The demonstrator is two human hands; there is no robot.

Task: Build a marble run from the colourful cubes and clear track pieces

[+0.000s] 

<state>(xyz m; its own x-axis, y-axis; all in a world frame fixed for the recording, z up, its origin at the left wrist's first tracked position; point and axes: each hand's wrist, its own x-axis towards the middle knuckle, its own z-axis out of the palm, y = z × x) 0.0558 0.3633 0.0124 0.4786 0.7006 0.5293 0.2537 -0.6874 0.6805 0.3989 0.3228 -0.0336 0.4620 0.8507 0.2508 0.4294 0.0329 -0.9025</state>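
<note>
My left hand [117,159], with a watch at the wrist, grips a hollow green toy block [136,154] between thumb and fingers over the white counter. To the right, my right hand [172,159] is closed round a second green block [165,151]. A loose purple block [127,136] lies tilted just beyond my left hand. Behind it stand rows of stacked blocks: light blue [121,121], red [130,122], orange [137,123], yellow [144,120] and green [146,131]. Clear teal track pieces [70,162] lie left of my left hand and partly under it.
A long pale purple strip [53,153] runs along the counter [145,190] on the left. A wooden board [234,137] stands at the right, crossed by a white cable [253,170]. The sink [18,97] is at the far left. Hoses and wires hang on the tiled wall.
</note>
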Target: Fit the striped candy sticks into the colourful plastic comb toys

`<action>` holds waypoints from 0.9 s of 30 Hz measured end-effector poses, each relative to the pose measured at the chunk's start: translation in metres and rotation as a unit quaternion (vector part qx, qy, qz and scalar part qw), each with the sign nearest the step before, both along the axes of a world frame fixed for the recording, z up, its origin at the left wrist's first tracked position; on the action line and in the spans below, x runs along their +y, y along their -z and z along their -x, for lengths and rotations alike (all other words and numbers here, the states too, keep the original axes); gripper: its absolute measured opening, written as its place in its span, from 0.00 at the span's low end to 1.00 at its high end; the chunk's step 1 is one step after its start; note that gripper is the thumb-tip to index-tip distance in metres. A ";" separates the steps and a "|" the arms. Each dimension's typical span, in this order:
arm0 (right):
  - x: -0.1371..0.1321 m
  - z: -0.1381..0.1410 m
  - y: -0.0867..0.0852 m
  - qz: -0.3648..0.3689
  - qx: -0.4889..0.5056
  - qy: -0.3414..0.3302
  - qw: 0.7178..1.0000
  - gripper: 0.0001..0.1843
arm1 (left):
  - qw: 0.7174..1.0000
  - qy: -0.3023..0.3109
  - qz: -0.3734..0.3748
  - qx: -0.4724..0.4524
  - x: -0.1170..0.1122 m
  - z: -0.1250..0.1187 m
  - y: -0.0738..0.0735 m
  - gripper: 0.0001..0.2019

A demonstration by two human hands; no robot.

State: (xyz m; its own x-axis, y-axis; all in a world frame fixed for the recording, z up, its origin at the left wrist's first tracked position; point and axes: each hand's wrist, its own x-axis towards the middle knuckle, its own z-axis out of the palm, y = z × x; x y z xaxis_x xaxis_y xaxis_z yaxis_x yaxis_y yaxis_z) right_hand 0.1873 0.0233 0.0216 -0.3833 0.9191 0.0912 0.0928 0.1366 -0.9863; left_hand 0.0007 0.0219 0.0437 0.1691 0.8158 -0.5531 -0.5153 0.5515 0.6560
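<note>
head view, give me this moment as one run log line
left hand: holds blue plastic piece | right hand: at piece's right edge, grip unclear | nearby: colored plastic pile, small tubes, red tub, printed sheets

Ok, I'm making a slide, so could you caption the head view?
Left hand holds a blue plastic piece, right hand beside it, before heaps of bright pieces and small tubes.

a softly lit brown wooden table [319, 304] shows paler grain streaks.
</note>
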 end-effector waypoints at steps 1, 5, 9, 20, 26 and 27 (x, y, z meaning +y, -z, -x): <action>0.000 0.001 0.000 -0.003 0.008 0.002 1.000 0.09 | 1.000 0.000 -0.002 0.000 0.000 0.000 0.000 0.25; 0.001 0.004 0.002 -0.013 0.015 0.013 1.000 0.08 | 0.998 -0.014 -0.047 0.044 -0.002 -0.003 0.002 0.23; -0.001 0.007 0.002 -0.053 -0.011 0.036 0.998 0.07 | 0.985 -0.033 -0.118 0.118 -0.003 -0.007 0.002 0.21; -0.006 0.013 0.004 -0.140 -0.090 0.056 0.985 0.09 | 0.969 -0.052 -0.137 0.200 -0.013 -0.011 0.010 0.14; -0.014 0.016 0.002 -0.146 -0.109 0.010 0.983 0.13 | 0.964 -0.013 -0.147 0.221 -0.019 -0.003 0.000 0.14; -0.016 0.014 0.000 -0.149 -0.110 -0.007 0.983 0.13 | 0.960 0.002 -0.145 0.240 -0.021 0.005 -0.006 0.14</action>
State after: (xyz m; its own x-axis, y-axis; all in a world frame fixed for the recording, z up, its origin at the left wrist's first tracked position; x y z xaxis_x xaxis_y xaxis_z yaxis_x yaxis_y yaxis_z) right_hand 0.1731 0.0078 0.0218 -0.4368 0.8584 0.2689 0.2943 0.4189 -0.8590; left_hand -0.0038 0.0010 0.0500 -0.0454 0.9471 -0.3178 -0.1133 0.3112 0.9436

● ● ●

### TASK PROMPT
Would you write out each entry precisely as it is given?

### EXERCISE ANSWER
The demonstrator is two human hands; there is no robot.

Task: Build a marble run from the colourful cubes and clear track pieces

[+0.000s] 

<state>(xyz m; its own x-axis, y-axis; all in a world frame fixed for the recording, z up, its origin at the left wrist's first tracked position; point and axes: each hand's wrist, its own x-axis towards the middle knuckle, its own z-axis out of the palm, y = z × x) 0.0558 0.3633 0.0124 0.4786 0.7006 0.5293 0.2537 -0.6874 0.6805 0.3989 0.3228 -0.0336 0.4620 0.8507 0.2508 0.4294 0.0329 -0.9025</state>
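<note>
My left hand [117,159], with a watch at the wrist, grips a hollow green toy block [136,154] between thumb and fingers over the white counter. To the right, my right hand [172,159] is closed round a second green block [165,151]. A loose purple block [127,136] lies tilted just beyond my left hand. Behind it stand rows of stacked blocks: light blue [121,121], red [130,122], orange [137,123], yellow [144,120] and green [146,131]. Clear teal track pieces [70,162] lie left of my left hand and partly under it.
A long pale purple strip [53,153] runs along the counter [145,190] on the left. A wooden board [234,137] stands at the right, crossed by a white cable [253,170]. The sink [18,97] is at the far left. Hoses and wires hang on the tiled wall.
</note>
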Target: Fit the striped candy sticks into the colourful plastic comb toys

`<action>` holds waypoints from 0.9 s of 30 Hz measured end-effector poses, each relative to the pose measured at the chunk's start: translation in metres and rotation as a unit quaternion (vector part qx, qy, qz and scalar part qw), each with the sign nearest the step before, both along the axes of a world frame fixed for the recording, z up, its origin at the left wrist's first tracked position; on the action line and in the spans below, x runs along their +y, y along their -z and z along their -x, for lengths and rotations alike (all other words and numbers here, the states too, keep the original axes); gripper: its absolute measured opening, written as its place in its span, from 0.00 at the span's low end to 1.00 at its high end; the chunk's step 1 is one step after its start; note that gripper is the thumb-tip to index-tip distance in metres. A ";" separates the steps and a "|" the arms. Each dimension's typical span, in this order:
arm0 (right):
  - x: -0.1371..0.1321 m
  - z: -0.1381..0.1410 m
  - y: -0.0867..0.0852 m
  - qz: -0.3648..0.3689
  - qx: -0.4889..0.5056
  - qy: -0.3414..0.3302
  - qw: 0.7178..1.0000
  - gripper: 0.0001..0.1843
arm1 (left):
  - qw: 0.7174..1.0000
  - qy: -0.3023..0.3109
  - qz: -0.3734..0.3748
  - qx: -0.4724..0.4524
  - x: -0.1170..0.1122 m
  - z: -0.1250..0.1187 m
  - y: -0.0738..0.0735 m
  - gripper: 0.0001..0.2019

A demonstration by two human hands; no robot.

State: (xyz m; its own x-axis, y-axis; all in a world frame fixed for the recording, z up, its origin at the left wrist's first tracked position; point and axes: each hand's wrist, its own x-axis towards the middle knuckle, its own z-axis out of the palm, y = z × x; x y z xaxis_x xaxis_y xaxis_z yaxis_x yaxis_y yaxis_z) right_hand 0.1873 0.0233 0.0216 -0.3833 0.9191 0.0912 0.0928 0.1366 -0.9863; left_hand 0.0007 0.0219 0.0437 0.1691 0.8158 -0.5531 -0.5153 0.5515 0.6560
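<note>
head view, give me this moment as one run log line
left hand: holds blue plastic piece | right hand: at piece's right edge, grip unclear | nearby: colored plastic pile, small tubes, red tub, printed sheets

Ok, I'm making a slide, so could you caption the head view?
Left hand holds a blue plastic piece, right hand beside it, before heaps of bright pieces and small tubes.

a softly lit brown wooden table [319, 304] shows paler grain streaks.
</note>
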 end-effector waypoints at steps 1, 5, 9, 20, 26 and 27 (x, y, z meaning +y, -z, -x): <action>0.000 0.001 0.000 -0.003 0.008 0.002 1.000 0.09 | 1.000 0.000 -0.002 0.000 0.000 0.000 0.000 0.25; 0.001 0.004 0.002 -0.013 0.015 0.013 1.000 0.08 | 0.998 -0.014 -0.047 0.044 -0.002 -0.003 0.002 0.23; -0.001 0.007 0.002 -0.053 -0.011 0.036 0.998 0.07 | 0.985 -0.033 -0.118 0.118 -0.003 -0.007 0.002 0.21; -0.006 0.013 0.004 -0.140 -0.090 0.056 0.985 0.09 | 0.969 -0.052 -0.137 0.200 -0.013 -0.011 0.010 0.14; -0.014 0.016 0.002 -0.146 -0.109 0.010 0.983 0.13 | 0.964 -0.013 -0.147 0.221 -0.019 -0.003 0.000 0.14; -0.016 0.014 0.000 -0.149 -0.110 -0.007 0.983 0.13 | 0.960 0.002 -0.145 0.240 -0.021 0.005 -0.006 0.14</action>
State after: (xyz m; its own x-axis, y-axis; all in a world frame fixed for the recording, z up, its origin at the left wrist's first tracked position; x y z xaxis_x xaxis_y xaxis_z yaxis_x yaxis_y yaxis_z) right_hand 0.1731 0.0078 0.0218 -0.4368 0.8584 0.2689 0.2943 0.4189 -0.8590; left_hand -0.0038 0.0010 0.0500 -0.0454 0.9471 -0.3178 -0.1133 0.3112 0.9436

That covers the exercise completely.